Fintechs podem sentir efeitos mais intensos da Reforma Tributária
As fintechs aparecem entre os segmentos que devem enfrentar adaptações mais profundas. Como muitas dessas empresas nasceram em ambientes altamente digitais e estruturados para ganhar escala rapidamente, a necessidade de ampliar controles e integrar novas camadas de governança representa um desafio relevante.
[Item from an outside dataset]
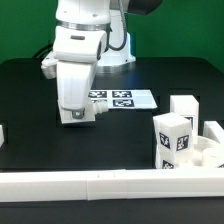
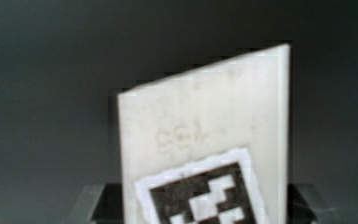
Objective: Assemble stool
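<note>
Wrist view: gripper (image 2: pixel 197 204) clamped on a stool leg (image 2: pixel 202 110), fingers (image 2: pixel 108 205) pressing its two flat sides near the tagged end. Exterior view: held leg low over the black table (image 1: pixel 30 100), just beside the marker board (image 1: pixel 122 100); spare legs (image 1: pixel 172 140) well apart. Judgement: stiff, light, slick plastic, so grip the flat faces squarely.

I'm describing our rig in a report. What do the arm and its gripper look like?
The arm is glossy white, with rounded links and dark sections at the joints. The gripper has a boxy white body with a small dark grey block at its lower end. The fingers look almost black. What seems to be a dark cable runs beside the wrist. No lettering is legible.
</note>
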### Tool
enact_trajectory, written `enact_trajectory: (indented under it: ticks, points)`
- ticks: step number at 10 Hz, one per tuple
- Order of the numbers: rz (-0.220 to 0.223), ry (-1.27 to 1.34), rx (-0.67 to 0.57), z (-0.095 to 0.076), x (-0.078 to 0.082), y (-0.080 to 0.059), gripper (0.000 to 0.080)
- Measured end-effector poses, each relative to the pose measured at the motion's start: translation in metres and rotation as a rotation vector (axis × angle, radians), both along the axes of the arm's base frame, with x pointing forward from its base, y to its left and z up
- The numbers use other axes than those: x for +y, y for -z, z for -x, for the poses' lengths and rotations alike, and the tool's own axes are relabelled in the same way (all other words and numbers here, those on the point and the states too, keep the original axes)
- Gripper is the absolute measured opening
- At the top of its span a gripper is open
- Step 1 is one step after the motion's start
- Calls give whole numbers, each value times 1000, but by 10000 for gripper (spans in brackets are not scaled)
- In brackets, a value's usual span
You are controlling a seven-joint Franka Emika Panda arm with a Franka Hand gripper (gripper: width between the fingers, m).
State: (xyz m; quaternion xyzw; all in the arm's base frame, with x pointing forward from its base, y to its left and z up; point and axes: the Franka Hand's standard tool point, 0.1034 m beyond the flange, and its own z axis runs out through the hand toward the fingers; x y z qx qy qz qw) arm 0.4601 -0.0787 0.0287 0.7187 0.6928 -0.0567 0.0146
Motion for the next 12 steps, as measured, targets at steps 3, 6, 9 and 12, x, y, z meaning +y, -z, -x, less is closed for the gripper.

Além disso, o novo ambiente regulatório exigirá maior integração entre áreas fiscais, financeiras e tecnológicas. Dessa forma, empresas que iniciarem esse processo com antecedência poderão conquistar vantagens competitivas importantes durante a fase de implementação das mudanças.
Especialistas também destacam que a Reforma Tributária pode provocar ajustes nos modelos de negócio adotados por adquirentes, subadquirentes, instituições de pagamento e demais participantes da cadeia financeira.
Ao mesmo tempo, a possibilidade de novos mecanismos de creditamento e as alterações na tributação podem influenciar decisões estratégicas relacionadas à precificação de produtos e serviços.
Evento debate impactos da Reforma Tributária no mercado financeiro
Com o objetivo de discutir os desafios e oportunidades trazidos pela nova legislação, o escritório Barcellos Tucunduva Advogados realizará, no dia 26 de junho, em São Paulo, o evento “Impactos da Reforma Tributária do Consumo sobre o Setor de Meios de Pagamento”.
O encontro reunirá especialistas para analisar os efeitos das mudanças tributárias sobre o mercado financeiro, incluindo temas relacionados ao split payment, CBS, IBS, compliance, tecnologia e adequação operacional.
A expectativa é que o debate ajude empresas do setor a compreender melhor os impactos da Reforma Tributária e a identificar caminhos para uma adaptação mais eficiente.
Diante das transformações previstas, especialistas concordam que o momento exige planejamento. Afinal, mais do que uma alteração fiscal, a Reforma Tributária representa uma mudança estrutural capaz de redefinir a forma como fintechs e empresas de meios de pagamento operam no Brasil.